Haribon promotes marine management
CONSERVATION group Haribon Foundation has been working with communities around Lanuza Bay, Surigao del Sur to sustain marine management after development programs end, the group reported this week.
The Philippines ranks third in the world for marine biodiversity, Haribon said. With more than a hundred marine key biodiversity areas, the country’s waters host globally significant species threatened with extinction.
As a response, site scale conservation of marine protected areas has been inaugurated in the past years through funded projects. Despite this, assisted communities are commonly faced with the dilemma of finding ways to sustain momentum whenever a project closes – a typical scenario in development work.
What will happen to the marine protected areas and its management bodies when a project ends? How will they continue to sustain programs in biodiversity conservation and income generation? This concern unsettled Pepe Montañez of the Adlay Fisherfolk Multi-Purpose Cooperation (AFMPC) of the municipality of Carrascal in Surigao del Sur. He, along with members of other organizations and local government units, have been clamoring for sustainable solutions plaguing the marine protected areas (MPAs) and marine protected area networks (MPAN) in the last twenty years.
According to the International Union for the Conservation of Nature (IUCN), a marine protected area or MPA is a “clearly defined geographical space, recognized, dedicated and managed…to achieve long-term conservation of nature with associated ecosystem services and cultural values.”
A multifaceted approach for sustainability
Through a multifaceted perspective, the Strengthening the Marine Protected Areas to Protect the Marine Key Biodiversity Areas in the Philippines (SMARTSeas) Project in Lanuza Bay, Surigao del Sur addresses issues of program sustainability.
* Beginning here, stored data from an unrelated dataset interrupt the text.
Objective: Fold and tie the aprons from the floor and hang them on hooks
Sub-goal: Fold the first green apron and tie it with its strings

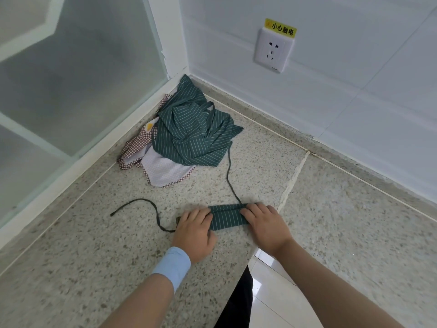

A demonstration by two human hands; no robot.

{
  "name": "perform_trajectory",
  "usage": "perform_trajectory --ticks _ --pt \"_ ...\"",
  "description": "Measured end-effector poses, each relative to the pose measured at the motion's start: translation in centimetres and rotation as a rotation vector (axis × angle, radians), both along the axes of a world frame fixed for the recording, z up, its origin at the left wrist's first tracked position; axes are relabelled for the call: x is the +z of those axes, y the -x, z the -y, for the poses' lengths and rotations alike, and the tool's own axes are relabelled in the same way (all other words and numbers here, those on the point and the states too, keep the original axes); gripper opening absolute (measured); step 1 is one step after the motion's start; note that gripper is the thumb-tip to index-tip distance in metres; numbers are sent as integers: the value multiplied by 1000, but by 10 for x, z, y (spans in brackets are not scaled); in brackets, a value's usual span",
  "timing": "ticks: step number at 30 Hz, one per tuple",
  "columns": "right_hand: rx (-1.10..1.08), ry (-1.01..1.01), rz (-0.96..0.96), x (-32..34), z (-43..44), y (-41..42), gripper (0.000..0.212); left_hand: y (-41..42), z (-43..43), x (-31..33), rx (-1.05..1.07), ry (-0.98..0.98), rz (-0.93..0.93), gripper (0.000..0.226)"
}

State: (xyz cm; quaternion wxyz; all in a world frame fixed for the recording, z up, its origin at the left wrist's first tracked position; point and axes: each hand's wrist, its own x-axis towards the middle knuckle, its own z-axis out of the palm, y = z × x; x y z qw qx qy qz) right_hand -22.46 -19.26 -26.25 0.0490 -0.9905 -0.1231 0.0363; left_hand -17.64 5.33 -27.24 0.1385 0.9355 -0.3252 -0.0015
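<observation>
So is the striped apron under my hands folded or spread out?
Folded: the apron is a narrow strip on the floor, left hand gripping one end, right hand pressing the other.
</observation>
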Motion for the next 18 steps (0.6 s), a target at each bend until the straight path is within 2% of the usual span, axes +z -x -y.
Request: perform_trajectory --ticks 3,8,13,16,18 --pt "-29 -4 -46 8 -5 -14 34 -6 0 -1 33 -67 -33 50" --pt "-70 81 -200 22 -14 -38 35 -36 3 4 13 -24 -173 46" --pt "-90 225 -338 39 -26 -65 35 -38 20 12 14 -130 -81 41" --pt "-111 279 -393 45 -29 -70 36 -37 28 16 11 -204 -271 44" --pt "-113 233 -269 48 -28 -67 37 -42 32 21 88 -217 -415 41"
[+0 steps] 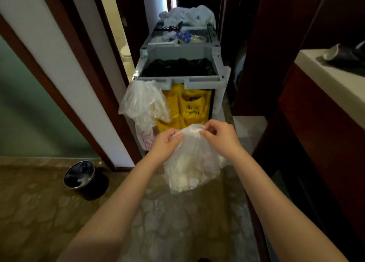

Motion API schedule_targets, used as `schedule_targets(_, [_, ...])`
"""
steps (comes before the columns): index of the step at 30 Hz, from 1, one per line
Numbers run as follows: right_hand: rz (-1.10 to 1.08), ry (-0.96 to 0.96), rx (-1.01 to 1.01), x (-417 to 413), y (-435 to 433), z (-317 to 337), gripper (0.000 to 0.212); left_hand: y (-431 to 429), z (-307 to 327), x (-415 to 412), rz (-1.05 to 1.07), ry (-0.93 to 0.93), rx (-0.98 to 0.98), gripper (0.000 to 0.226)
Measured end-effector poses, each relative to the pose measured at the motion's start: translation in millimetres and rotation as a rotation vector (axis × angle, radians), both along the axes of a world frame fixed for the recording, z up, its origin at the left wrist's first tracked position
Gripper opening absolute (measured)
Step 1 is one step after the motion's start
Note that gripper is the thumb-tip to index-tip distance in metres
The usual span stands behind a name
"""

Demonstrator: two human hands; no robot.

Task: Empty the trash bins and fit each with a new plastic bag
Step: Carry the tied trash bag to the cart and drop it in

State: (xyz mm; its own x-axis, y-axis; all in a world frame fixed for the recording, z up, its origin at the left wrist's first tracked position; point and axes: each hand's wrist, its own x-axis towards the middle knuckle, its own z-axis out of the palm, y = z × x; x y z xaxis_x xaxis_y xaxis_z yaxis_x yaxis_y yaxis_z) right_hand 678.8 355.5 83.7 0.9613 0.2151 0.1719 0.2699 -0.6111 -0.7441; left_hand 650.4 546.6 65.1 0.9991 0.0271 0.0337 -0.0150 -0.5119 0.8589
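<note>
A clear plastic bag (192,163) with pale trash inside hangs in front of me, above the floor. My left hand (166,144) pinches its bunched top from the left and my right hand (219,136) pinches it from the right. A small black round trash bin (84,179) with a shiny rim stands on the floor at the lower left, near the door frame. Straight ahead stands the grey housekeeping cart (179,79), with a black bag (177,67) lining its top compartment and a yellow sack (187,107) hanging below.
More clear plastic bags (144,101) hang from the cart's left corner. White linen (187,15) is piled on the cart's far end. A dark wooden cabinet with a pale counter (325,78) is at the right. A white wall and door frame (65,64) run along the left.
</note>
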Motion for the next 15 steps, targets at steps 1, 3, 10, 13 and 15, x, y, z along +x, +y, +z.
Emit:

With the support of the Global Environment Facility, United Nations Development Programme, the Department of Environment and Natural Resources-Biodiversity Manage- ment Bureau, Haribon and its local partner, the Lanuza Bay Development Alliance, will assist the local government units and the management bodies to strengthen MPA and MPA network in Lanuza Bay for five years.
There are more than 16 MPAs in Lanuza Bay. It is home to one of the first MPAs established in the Caraga region in 1996 – the Tigao Fish Sanctuary in Barangay Tigao in the municipality of Cortes. This was two years before the enactment of the Philippine Fisheries Code of 1998, otherwise known as Republic Act 8550.
Each of the 16 MPAs has a management body mainly composed of fishers and other sectors, with the support of the barangay and municipal/city government.
Through SMARTSeas, these 16 MPAs have upgraded their strategic management plans. To sustain current initiatives, they have identified funded and unfunded activities and created a business plan that were presented to the Caraga regional offices of the Department of Environment and Natural Resources (DENR), Department of Tourism (DOT), Technical Education and Skills Development Authority (TESDA), Bureau of Fisheries and Aquatic Resources (BFAR) and the local governments of Lanuza Bay.
This new direction ensures that in the next three years, activities that gain no support from the local government still push through.
In 2016, national government offices signified support for the all of 2017, ranging from provision of marker buoys to mark MPA boundaries, training on tourism management planning, bird watching and food services for MPAs with tourism potential, and training on coral reef monitoring.
The DOT suggested an integrated tourism plan that will link each municipality in Lanuza Bay to different tourism opportunities, and prevent competition and overlapping of products and services (e.g. snorkeling and diving, river cruising, bird watching).
Manong Pepe, the MPA management bodies and local governments continue to work together to achieve identified success indicators that will realize the goal of sustaining conservation efforts in coastal resources and marine biodiversity.